My problems with temperatures have a lot to do with what my disease does to me. MS makes my immune system attack the lining around my nerves (think of this lining as insulation). This insulation is called myelin and it gets damaged or destroyed because my immune system thinks it’s an intruder. The same way it would try to fight a virus, it fights our nervous system (ugh, the nerve! How rude! 😋 Sorry, I had to).

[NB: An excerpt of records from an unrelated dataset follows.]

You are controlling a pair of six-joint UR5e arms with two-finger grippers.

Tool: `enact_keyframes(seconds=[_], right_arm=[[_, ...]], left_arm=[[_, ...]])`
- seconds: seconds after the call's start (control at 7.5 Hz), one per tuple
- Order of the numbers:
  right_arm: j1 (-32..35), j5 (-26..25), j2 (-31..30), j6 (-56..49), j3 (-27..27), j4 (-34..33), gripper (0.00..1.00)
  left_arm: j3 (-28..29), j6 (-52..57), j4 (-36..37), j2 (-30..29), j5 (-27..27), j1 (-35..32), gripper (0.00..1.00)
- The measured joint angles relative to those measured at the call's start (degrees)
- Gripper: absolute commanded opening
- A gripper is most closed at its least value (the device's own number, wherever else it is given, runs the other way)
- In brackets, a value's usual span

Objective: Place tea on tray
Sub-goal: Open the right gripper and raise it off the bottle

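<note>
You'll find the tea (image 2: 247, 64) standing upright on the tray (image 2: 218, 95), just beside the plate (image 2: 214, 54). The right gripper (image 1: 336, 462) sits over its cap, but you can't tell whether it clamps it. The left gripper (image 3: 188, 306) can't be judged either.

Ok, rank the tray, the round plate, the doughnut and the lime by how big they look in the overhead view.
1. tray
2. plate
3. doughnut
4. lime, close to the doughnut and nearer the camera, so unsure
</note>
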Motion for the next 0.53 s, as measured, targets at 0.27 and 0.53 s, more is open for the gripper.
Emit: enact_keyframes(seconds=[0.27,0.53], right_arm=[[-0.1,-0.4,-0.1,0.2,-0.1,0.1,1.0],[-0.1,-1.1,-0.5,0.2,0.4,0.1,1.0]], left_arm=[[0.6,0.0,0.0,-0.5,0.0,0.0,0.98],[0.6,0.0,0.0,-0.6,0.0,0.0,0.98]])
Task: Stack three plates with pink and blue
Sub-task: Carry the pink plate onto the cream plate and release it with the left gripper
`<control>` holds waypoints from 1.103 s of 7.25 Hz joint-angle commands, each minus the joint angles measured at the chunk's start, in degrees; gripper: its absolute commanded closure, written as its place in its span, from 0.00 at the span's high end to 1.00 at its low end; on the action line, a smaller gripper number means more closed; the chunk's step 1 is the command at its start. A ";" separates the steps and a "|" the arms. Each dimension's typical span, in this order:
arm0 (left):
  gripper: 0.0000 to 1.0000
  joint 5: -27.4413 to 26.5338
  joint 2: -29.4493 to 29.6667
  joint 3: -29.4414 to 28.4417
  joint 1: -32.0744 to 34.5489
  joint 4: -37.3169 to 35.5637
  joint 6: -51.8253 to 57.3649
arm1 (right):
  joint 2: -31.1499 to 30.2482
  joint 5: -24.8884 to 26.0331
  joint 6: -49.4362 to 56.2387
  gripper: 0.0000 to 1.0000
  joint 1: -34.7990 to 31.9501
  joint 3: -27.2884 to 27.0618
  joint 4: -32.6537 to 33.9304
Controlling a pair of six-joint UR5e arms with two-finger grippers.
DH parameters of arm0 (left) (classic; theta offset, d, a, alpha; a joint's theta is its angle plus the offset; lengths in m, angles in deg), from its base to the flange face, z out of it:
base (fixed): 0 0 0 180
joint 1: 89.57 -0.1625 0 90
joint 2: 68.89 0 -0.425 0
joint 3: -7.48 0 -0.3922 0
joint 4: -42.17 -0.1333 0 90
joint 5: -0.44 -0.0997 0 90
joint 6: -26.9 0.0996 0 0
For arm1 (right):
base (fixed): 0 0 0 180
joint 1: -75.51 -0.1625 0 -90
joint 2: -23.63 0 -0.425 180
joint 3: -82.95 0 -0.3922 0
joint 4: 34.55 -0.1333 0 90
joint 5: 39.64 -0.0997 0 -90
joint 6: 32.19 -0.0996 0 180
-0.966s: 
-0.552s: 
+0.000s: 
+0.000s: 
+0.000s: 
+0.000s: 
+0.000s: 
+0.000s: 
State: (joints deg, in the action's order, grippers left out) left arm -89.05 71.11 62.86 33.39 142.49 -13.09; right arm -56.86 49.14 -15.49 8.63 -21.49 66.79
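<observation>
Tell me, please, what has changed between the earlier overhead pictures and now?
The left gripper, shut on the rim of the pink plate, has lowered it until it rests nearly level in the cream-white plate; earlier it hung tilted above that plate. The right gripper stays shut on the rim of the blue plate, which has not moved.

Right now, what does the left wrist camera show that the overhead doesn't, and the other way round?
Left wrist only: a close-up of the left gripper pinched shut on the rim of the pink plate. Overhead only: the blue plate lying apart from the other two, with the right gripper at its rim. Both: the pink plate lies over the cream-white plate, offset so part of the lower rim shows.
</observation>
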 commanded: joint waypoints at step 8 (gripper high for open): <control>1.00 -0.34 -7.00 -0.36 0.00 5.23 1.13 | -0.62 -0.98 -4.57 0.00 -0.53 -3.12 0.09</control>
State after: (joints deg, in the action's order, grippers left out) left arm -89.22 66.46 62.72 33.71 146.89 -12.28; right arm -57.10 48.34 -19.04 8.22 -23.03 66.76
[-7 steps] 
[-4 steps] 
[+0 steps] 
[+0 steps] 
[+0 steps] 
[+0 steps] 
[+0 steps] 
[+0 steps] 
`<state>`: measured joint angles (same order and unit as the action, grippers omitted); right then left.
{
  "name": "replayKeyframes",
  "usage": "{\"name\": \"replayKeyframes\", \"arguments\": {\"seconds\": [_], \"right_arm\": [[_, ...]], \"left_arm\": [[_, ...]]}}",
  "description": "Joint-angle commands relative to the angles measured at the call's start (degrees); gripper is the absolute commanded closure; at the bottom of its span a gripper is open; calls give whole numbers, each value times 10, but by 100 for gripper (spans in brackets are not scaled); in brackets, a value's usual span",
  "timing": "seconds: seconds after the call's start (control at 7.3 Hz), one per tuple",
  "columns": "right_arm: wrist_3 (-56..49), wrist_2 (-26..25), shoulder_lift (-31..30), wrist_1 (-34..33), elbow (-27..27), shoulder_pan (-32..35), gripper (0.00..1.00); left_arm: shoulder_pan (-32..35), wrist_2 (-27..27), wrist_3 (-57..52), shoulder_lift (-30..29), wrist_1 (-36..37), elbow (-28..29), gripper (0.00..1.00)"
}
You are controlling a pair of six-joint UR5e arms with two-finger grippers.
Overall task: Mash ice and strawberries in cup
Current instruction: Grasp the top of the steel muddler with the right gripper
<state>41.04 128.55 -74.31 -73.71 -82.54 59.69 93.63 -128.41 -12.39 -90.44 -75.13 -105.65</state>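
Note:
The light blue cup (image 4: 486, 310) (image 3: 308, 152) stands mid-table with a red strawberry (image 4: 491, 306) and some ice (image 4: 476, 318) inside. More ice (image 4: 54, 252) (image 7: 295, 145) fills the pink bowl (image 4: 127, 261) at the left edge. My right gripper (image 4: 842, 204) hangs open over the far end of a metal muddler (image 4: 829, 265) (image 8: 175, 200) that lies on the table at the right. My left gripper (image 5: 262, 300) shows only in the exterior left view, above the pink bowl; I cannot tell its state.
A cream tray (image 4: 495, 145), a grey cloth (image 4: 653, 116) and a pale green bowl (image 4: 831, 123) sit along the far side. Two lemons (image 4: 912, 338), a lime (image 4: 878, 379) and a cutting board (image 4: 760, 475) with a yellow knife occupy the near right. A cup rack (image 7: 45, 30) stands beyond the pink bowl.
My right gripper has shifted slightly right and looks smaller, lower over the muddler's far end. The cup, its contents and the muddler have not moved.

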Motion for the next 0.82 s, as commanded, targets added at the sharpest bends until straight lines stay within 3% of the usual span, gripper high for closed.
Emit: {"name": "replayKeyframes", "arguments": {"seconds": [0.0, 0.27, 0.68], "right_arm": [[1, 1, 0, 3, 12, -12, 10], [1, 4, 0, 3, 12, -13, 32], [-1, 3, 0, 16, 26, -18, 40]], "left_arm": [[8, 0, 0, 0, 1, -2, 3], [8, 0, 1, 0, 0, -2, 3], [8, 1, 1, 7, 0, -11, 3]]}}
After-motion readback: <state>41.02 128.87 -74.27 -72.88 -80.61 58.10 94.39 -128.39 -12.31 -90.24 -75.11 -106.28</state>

My favorite way of looking at this is comparing it to a frayed wire on phone charger. If the wire is frayed, your phone and the charging cord will often need to be in a particular position for your phone to charge. That’s how my body has become with MS. The longer I’ve had MS and the more active it is, the more frayed sections I have. Now, when it starts to get warm, no matter what position my “wires” are in, I begin to have problems. That’s because those damaged wires (my nerves) have trouble conducting those electrical signals when the temperature goes up. If it gets too warm, and my nerves lack that insulation (the myelin), the signals will be even slower than normal or may not make it where they are going at all.
For example, my brain could send a signal to lift my foot, but it doesn’t get there in time (or at all), but the rest of the signals my brain sent out to make me walk do make it, so then I end up falling. That communication between my brain and the rest of my body along those electrical wire-like nerves is what’s messed up.